* _Assignment_: Take the material below and reproduce, word for word, only the lines from the line with "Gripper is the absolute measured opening" through the line with "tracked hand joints".

* _Information shown_:
------

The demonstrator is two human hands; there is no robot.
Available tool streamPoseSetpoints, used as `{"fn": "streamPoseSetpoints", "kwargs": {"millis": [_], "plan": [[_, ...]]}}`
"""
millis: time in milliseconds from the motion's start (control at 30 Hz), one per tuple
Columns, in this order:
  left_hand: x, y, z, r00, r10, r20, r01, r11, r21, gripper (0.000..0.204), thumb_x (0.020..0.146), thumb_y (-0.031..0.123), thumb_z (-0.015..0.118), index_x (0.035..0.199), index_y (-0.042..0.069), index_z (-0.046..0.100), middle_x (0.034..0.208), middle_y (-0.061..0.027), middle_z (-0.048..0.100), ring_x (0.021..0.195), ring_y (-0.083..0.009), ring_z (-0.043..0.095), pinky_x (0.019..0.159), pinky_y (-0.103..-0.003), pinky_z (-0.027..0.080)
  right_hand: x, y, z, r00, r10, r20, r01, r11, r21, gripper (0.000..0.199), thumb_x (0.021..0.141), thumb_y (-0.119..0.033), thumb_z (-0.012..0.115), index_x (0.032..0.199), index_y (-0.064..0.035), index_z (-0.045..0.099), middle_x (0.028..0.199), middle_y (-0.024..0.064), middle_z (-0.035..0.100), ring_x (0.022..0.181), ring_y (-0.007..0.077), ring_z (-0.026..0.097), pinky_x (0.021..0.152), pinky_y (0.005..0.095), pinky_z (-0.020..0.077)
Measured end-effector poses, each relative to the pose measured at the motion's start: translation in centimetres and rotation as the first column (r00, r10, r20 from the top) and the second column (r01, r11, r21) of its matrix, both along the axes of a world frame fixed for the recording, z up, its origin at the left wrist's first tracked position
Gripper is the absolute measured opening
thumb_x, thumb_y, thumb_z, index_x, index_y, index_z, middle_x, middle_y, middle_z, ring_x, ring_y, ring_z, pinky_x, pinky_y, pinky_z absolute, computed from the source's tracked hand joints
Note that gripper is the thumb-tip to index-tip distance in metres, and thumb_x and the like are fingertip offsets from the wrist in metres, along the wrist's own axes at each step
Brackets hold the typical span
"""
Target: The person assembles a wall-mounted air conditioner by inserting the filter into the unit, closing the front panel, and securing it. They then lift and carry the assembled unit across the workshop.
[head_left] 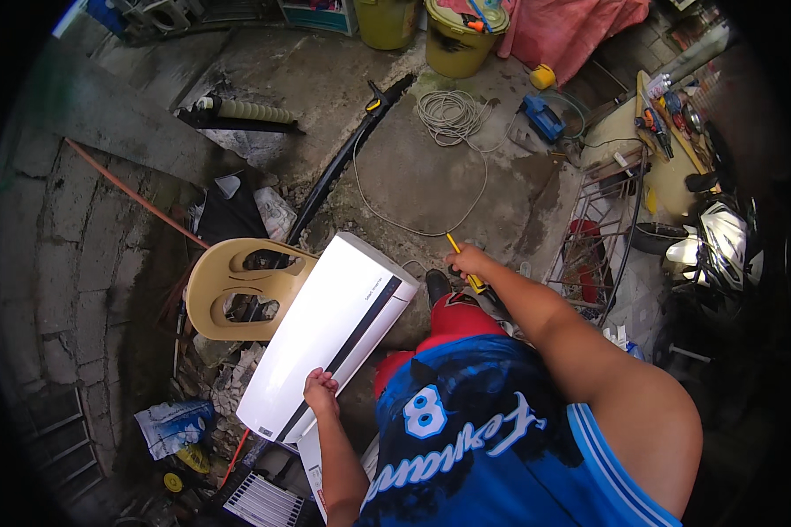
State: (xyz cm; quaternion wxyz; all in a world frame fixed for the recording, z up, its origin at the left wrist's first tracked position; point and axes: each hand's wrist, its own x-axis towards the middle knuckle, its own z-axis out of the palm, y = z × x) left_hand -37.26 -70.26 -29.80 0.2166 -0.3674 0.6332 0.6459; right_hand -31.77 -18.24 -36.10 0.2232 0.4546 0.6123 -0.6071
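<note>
A white wall-type air conditioner indoor unit (325,325) with a dark stripe along its front lies slantwise on a beige plastic chair (204,294). Against its near edge, by the stripe, my left hand (322,387) is closed with the fingers curled; whether anything is in them is hidden. To the right of the unit, my right hand (471,261) is wrapped round a slim yellow-and-black hand tool (476,283). One thin yellow end sticks out beyond the fingers, and the other shows below the hand. The tool's exact kind is unclear.
A pressure washer gun (375,104), coiled hose (450,117) and blue machine (543,118) lie ahead. Buckets (455,51) stand behind them. At right are a metal rack (593,228), a tool-covered table (633,123) and a motorcycle (712,246). Rubble (235,386) lies left.
</note>
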Motion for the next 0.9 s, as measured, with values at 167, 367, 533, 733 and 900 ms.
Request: {"fn": "streamPoseSetpoints", "kwargs": {"millis": [167, 367, 533, 733, 900], "plan": [[0.4, 13.0, 4.8, 0.873, -0.487, 0.026, 0.483, 0.871, 0.09, 0.03, 0.102, 0.012, 0.049, 0.131, 0.002, 0.05, 0.107, -0.0122, 0.072, 0.066, -0.014, 0.067, 0.061, -0.026, 0.053, 11.8, 10.6, -4.6, 0.952, 0.204, 0.228, -0.262, 0.928, 0.265, 0.035, 0.09, -0.022, 0.061, 0.117, 0.0013, 0.059, 0.073, 0.0135, 0.067, 0.053, 0.0269, 0.067, 0.047, 0.0426, 0.0542], [-2.7, 18.4, 5.4, 0.698, -0.716, 0.0, 0.716, 0.698, 0.004, 0.023, 0.101, 0.018, 0.059, 0.118, 0.002, 0.064, 0.075, -0.0023, 0.063, 0.054, -0.0077, 0.052, 0.056, -0.023, 0.051, 18.2, 12.2, -1.0, 0.971, -0.155, 0.183, 0.124, 0.977, 0.174, 0.029, 0.098, -0.022, 0.053, 0.123, -0.0086, 0.058, 0.073, 0.0159, 0.067, 0.053, 0.0273, 0.068, 0.044, 0.0455, 0.0544], [-6.6, 20.0, 5.9, 0.749, -0.661, 0.045, 0.645, 0.743, 0.179, 0.03, 0.101, 0.016, 0.049, 0.123, 0.0, 0.062, 0.07, 0.0007, 0.048, 0.055, -0.0096, 0.044, 0.056, -0.03, 0.05, 15.7, 8.3, 5.1, 0.984, 0.104, 0.143, -0.148, 0.926, 0.347, 0.029, 0.09, -0.025, 0.062, 0.113, -0.0072, 0.065, 0.069, 0.0113, 0.065, 0.05, 0.0226, 0.063, 0.046, 0.0415, 0.052], [-9.7, 24.2, 6.7, 0.535, -0.842, -0.071, 0.84, 0.521, 0.15, 0.034, 0.096, 0.009, 0.047, 0.129, 0.003, 0.056, 0.082, -0.0031, 0.062, 0.058, -0.0105, 0.054, 0.059, -0.029, 0.052, 12.4, 7.0, 11.8, 0.996, 0.053, -0.076, -0.022, 0.93, 0.366, 0.052, 0.081, -0.013, 0.06, 0.132, -0.0104, 0.062, 0.08, 0.0144, 0.071, 0.061, 0.0245, 0.067, 0.057, 0.039, 0.0529], [-10.9, 31.6, 6.7, 0.421, -0.891, -0.171, 0.906, 0.403, 0.131, 0.032, 0.096, 0.004, 0.06, 0.127, 0.004, 0.051, 0.095, -0.0094, 0.073, 0.061, -0.0094, 0.057, 0.06, -0.024, 0.051, 10.9, 9.5, 15.0, 0.966, 0.034, -0.257, 0.05, 0.948, 0.314, 0.035, 0.081, -0.015, 0.064, 0.116, -0.0104, 0.066, 0.073, 0.0083, 0.067, 0.064, 0.0219, 0.065, 0.055, 0.0385, 0.051]]}}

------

* _Task solution_:
Gripper is the absolute measured opening
thumb_x, thumb_y, thumb_z, index_x, index_y, index_z, middle_x, middle_y, middle_z, ring_x, ring_y, ring_z, pinky_x, pinky_y, pinky_z absolute, computed from the source's tracked hand joints

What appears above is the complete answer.